#### What the exercise asks
After locating the line that contains "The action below" in the records below, write out exactly that line and each line after it through the one that contains "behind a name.", and nothing else.

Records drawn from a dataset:

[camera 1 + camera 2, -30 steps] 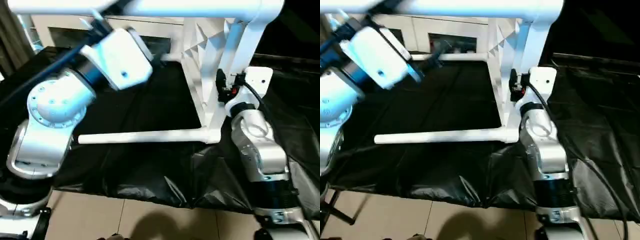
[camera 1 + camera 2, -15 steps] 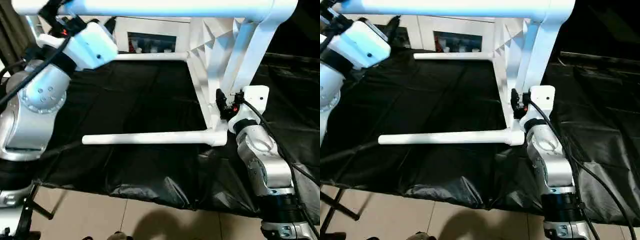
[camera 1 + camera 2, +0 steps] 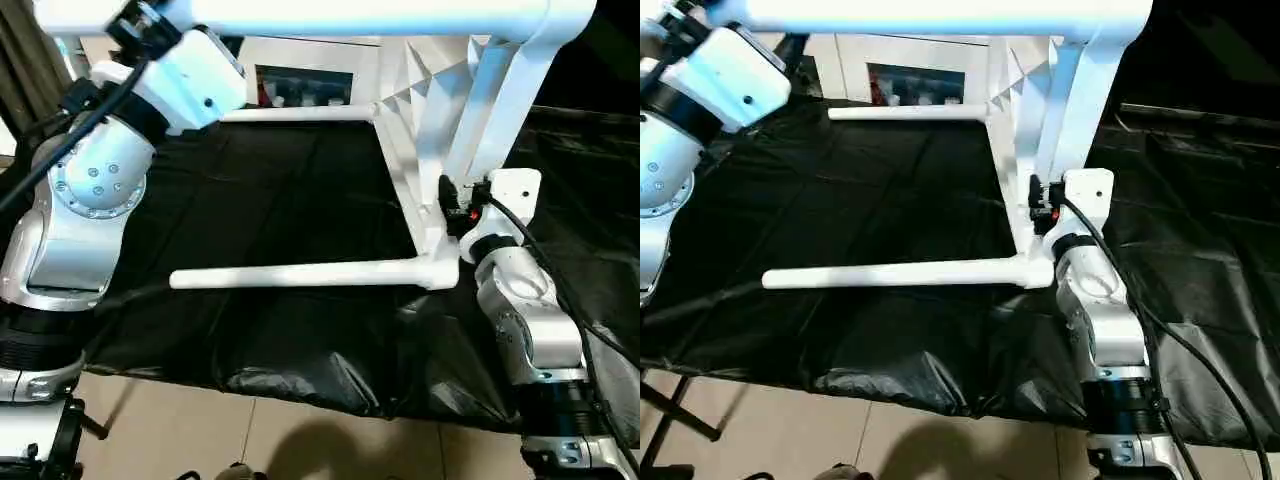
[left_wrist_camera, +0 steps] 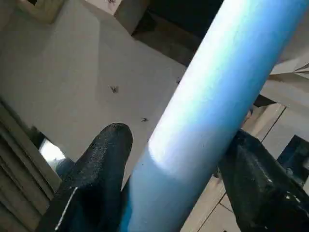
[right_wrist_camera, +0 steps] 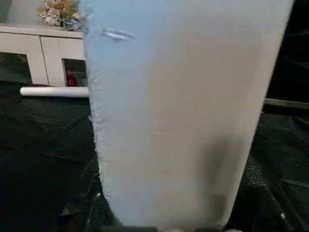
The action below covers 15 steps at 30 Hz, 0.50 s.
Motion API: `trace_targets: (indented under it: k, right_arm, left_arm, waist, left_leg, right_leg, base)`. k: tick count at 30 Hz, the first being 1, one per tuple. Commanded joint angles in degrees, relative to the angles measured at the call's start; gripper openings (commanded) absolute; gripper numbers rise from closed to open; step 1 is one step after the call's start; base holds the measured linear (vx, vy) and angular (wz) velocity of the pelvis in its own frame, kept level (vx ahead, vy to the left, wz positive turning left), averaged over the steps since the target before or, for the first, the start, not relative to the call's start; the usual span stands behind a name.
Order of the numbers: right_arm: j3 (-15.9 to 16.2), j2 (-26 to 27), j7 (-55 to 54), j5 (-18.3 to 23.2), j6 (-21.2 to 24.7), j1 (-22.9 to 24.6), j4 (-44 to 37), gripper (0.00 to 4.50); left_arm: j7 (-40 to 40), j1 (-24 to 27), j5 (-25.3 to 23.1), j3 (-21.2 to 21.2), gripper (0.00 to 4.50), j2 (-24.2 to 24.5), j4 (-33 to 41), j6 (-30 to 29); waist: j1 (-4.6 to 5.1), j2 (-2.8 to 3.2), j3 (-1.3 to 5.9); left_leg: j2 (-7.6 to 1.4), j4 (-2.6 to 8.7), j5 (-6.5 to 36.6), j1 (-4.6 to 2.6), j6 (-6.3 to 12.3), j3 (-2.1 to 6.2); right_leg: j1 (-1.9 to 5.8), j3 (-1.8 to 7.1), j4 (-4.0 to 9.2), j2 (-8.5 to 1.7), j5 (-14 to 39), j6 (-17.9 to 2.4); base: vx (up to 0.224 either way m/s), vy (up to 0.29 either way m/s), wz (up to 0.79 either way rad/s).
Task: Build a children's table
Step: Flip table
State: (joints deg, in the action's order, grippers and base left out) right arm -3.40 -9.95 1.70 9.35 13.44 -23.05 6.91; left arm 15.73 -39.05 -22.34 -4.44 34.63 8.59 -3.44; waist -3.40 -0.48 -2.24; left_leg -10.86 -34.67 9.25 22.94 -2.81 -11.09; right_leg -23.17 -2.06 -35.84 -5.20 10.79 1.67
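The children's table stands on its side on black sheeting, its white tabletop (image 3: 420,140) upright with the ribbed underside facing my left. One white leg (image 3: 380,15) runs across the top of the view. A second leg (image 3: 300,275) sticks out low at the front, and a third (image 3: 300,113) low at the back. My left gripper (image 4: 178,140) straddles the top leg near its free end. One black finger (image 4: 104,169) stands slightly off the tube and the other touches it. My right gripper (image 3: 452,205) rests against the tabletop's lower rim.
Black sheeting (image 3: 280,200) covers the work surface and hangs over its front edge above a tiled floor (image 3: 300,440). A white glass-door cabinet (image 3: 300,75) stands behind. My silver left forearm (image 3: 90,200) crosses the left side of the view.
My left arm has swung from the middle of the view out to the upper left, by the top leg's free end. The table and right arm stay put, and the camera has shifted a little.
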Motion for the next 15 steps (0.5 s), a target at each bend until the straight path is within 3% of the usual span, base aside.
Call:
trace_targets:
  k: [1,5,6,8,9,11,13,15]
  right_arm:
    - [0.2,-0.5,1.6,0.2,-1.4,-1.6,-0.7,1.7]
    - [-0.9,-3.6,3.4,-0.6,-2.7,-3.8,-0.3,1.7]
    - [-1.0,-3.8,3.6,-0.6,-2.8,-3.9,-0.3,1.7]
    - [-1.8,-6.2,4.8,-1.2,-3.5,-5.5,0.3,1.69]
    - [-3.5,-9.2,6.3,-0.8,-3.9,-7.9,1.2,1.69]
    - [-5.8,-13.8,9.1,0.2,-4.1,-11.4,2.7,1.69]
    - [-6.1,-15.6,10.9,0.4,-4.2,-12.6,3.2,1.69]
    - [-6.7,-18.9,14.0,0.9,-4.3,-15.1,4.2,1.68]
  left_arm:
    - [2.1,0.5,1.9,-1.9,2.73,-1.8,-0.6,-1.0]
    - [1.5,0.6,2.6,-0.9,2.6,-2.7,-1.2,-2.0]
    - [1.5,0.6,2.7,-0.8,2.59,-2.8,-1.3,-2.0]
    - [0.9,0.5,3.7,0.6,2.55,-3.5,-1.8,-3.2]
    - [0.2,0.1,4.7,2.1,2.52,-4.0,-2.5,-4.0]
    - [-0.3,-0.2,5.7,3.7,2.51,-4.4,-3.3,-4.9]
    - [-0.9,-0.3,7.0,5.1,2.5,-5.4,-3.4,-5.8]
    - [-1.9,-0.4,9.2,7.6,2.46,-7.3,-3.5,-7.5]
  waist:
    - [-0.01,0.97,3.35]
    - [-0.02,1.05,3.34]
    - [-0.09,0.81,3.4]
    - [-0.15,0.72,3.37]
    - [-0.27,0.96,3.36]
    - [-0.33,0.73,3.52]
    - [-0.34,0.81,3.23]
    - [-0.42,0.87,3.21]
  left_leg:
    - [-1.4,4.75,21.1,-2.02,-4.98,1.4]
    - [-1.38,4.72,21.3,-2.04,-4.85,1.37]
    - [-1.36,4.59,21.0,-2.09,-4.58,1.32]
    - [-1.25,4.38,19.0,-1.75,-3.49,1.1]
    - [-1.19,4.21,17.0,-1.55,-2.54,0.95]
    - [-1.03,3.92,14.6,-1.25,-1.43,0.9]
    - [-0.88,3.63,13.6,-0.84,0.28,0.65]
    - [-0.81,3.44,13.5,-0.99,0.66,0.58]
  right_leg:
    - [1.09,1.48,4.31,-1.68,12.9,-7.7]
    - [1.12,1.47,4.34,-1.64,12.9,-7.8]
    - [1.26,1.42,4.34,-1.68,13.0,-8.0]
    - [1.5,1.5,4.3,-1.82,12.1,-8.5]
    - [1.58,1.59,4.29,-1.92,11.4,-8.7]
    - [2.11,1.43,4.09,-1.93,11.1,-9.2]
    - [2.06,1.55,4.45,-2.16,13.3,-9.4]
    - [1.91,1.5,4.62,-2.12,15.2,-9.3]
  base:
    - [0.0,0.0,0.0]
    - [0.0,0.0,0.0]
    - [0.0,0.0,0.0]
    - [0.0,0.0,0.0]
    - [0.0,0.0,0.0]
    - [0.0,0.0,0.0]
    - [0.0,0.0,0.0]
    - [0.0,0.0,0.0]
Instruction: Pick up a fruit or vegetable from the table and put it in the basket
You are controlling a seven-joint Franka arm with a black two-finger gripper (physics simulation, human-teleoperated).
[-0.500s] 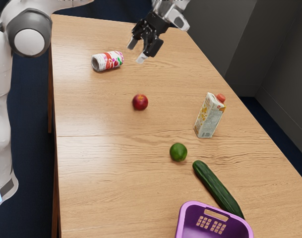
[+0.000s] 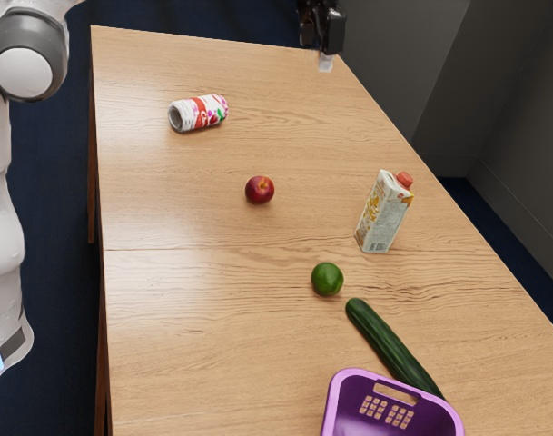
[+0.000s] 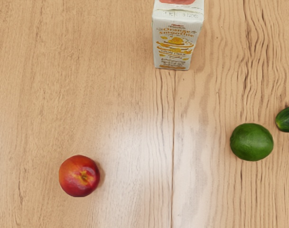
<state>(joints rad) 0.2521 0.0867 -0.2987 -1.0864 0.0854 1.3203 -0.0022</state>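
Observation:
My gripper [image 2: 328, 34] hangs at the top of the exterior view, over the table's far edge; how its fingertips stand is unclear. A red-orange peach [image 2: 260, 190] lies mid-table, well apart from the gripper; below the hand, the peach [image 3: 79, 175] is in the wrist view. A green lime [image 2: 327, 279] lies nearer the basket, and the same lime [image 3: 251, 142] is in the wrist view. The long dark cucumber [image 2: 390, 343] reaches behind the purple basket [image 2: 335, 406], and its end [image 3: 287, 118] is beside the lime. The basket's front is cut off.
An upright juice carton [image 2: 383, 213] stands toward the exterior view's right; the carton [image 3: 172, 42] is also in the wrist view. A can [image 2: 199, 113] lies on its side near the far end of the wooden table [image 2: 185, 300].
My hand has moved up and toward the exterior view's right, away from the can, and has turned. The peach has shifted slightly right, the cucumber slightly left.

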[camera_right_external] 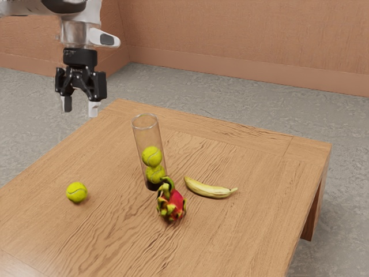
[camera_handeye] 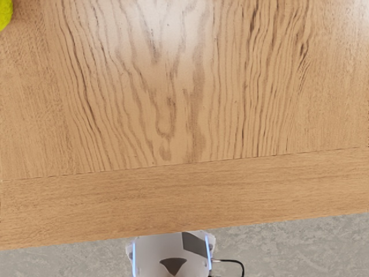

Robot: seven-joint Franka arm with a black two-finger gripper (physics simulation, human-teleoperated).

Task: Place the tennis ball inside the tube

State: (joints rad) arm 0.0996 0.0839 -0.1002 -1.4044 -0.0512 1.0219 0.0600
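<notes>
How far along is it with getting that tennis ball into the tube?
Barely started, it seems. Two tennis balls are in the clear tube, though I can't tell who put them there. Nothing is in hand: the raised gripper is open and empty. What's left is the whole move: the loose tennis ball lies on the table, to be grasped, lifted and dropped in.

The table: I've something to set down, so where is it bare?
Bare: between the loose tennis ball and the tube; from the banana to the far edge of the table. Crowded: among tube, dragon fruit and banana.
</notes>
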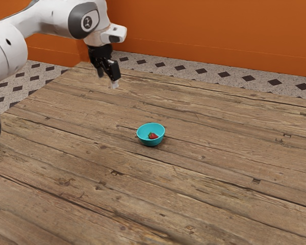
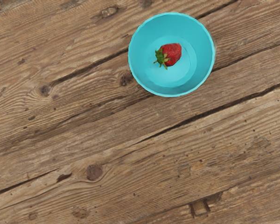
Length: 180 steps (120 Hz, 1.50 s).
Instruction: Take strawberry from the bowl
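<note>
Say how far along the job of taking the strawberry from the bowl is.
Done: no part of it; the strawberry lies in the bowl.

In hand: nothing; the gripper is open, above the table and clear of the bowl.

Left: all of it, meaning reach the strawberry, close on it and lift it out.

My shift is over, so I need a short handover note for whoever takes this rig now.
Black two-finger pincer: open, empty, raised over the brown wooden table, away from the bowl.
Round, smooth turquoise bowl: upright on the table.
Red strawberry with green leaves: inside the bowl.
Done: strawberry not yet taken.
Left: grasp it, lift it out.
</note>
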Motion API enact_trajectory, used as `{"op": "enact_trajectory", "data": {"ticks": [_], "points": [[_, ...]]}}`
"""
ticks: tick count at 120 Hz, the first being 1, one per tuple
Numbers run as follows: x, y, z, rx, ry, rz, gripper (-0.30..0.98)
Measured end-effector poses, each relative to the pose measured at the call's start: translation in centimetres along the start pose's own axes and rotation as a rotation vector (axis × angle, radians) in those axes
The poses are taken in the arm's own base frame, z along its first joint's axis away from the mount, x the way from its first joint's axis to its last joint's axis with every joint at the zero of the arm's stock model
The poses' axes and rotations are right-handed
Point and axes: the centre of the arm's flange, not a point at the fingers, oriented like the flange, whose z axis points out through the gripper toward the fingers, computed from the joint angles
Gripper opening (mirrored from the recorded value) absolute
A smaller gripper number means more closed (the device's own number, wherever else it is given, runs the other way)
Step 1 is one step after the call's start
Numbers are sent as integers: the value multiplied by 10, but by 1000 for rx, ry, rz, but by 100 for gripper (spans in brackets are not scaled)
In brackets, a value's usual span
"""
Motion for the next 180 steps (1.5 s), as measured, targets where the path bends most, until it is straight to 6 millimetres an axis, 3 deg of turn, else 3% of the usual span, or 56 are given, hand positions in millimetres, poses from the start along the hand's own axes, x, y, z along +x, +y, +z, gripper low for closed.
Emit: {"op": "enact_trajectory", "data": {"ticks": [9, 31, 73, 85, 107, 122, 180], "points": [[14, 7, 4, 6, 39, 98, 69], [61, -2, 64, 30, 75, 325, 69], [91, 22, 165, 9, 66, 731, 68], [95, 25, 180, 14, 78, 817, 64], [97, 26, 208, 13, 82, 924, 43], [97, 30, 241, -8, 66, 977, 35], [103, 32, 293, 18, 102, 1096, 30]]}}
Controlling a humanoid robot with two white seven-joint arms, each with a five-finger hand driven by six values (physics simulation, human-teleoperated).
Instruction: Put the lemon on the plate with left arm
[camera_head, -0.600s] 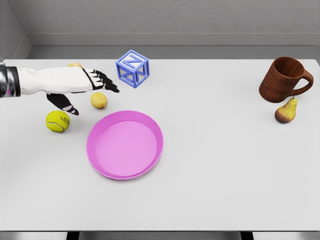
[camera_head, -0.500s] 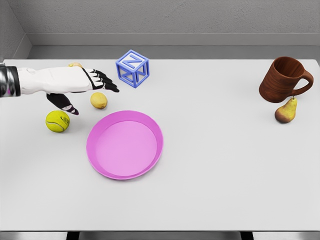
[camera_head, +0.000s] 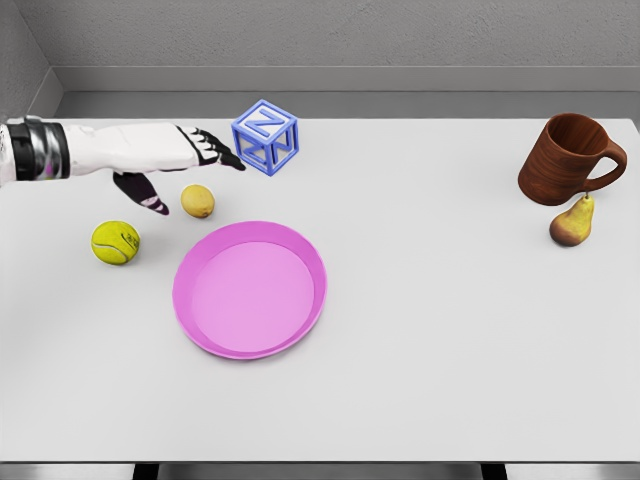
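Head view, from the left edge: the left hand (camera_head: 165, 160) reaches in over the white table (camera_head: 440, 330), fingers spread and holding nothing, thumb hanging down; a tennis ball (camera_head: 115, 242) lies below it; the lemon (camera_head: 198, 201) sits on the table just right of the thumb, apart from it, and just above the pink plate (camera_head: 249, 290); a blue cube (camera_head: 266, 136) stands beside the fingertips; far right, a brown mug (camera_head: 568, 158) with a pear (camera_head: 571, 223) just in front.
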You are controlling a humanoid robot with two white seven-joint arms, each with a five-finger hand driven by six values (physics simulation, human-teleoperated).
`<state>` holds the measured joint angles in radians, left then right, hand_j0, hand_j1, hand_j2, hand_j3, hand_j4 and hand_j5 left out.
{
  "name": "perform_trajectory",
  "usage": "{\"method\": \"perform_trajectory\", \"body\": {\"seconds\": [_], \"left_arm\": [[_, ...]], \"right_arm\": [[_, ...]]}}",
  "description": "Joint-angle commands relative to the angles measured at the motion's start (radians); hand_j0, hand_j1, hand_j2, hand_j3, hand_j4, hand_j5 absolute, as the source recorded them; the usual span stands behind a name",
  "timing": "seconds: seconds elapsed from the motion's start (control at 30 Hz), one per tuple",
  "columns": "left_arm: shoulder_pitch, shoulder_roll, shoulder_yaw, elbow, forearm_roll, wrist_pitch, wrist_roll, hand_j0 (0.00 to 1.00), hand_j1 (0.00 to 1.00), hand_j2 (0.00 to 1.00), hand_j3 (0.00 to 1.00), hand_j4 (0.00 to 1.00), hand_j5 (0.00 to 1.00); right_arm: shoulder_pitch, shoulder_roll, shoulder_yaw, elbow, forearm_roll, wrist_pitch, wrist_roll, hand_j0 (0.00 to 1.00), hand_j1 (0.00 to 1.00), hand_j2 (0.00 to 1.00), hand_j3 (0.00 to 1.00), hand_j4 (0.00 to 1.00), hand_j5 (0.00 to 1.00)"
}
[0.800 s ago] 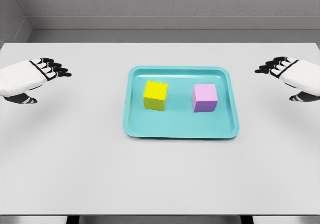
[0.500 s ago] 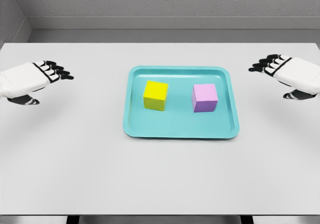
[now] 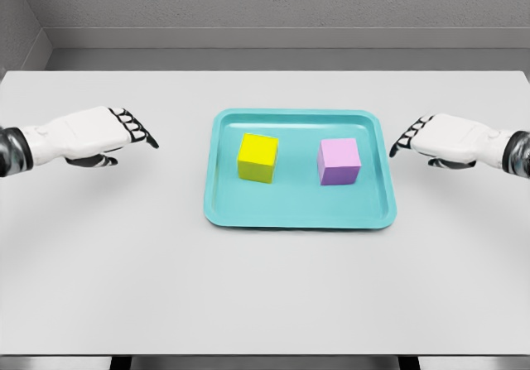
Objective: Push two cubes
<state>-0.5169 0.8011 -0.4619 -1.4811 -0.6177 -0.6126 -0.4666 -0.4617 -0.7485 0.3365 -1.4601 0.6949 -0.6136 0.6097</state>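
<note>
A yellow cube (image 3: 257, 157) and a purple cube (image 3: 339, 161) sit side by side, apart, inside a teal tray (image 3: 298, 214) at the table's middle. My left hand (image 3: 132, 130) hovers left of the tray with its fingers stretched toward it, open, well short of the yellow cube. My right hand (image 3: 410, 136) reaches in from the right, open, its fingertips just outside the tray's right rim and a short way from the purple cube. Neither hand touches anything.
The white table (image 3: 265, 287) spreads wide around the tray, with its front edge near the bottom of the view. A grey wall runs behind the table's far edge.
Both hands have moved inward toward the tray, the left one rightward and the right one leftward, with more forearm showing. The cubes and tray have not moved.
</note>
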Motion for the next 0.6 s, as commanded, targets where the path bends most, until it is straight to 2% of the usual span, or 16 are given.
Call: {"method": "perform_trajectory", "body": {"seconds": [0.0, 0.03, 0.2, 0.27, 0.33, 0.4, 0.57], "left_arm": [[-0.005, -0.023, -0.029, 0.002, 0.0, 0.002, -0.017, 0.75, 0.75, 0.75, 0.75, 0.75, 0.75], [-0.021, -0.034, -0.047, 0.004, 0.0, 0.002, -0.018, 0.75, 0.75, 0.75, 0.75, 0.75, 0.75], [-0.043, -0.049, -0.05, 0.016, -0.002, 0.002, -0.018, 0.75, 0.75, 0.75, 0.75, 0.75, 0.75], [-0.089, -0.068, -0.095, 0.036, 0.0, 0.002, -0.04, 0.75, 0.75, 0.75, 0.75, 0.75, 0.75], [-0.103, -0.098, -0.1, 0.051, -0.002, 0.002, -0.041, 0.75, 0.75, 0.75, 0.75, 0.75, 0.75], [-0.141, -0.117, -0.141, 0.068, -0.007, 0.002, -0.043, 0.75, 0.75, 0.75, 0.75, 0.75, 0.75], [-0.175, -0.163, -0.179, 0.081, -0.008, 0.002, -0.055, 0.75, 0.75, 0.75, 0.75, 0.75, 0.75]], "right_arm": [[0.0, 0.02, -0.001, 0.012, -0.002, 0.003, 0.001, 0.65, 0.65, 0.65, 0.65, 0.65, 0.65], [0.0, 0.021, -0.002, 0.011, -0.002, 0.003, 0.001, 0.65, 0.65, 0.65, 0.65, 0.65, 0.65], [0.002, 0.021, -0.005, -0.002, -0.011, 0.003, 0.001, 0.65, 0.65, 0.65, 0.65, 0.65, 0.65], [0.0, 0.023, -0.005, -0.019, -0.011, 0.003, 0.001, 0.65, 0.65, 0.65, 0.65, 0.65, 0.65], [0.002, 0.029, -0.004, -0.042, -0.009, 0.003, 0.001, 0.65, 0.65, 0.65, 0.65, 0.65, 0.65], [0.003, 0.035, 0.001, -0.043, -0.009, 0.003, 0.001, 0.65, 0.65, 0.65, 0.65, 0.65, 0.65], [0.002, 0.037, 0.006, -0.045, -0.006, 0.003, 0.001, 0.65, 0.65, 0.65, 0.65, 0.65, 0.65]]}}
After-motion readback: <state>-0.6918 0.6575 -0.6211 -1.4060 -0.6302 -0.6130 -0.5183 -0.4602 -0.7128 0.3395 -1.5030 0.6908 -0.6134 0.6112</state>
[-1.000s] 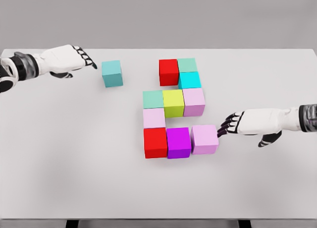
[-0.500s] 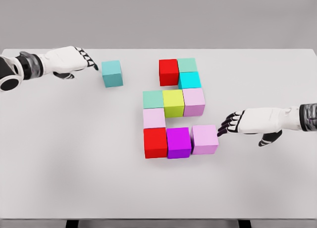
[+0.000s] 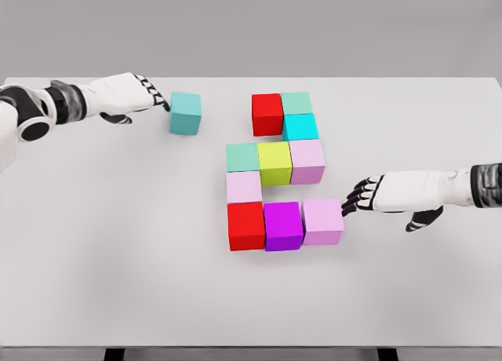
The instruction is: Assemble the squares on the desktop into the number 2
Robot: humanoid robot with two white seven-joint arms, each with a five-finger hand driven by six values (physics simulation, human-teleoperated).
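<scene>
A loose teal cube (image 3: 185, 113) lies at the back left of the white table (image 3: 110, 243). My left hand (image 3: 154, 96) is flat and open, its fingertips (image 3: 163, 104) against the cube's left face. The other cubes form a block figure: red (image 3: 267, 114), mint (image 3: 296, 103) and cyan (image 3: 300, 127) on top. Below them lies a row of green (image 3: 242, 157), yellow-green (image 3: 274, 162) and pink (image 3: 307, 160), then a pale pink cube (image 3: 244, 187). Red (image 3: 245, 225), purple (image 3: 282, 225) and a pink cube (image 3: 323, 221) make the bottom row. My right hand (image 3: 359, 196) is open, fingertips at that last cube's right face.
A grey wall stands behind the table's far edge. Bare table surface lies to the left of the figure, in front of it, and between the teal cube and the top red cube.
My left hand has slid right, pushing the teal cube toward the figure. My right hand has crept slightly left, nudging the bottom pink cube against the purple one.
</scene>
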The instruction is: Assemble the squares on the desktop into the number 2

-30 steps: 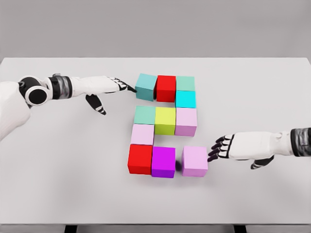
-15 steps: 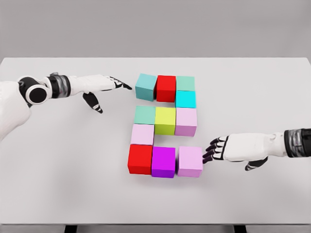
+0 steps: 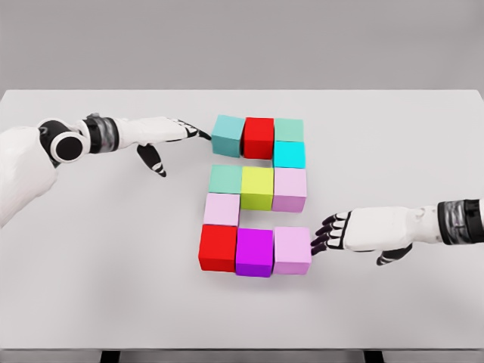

#### Result
The action below covers 15 steps at 30 Hz, 0.50 s.
Motion API: `trace_targets: (indented under it: k, right_arm, left_arm, waist, left_leg, right_leg, base)`. k: tick count at 30 Hz, the first being 1, one per tuple. Commanded joint angles in degrees, relative to the angles measured at the call's start; gripper openings (commanded) absolute; gripper numbers rise from closed to open; step 1 is one step after the call's start; base holds the measured linear (vx, vy) and angular (wz) velocity of the pelvis in its own frame, kept level (vx ahead, vy to the left, wz positive turning left), averaged over the steps since the target before or, for the first, the start, not relative to the call's start; the usual span stands behind a name.

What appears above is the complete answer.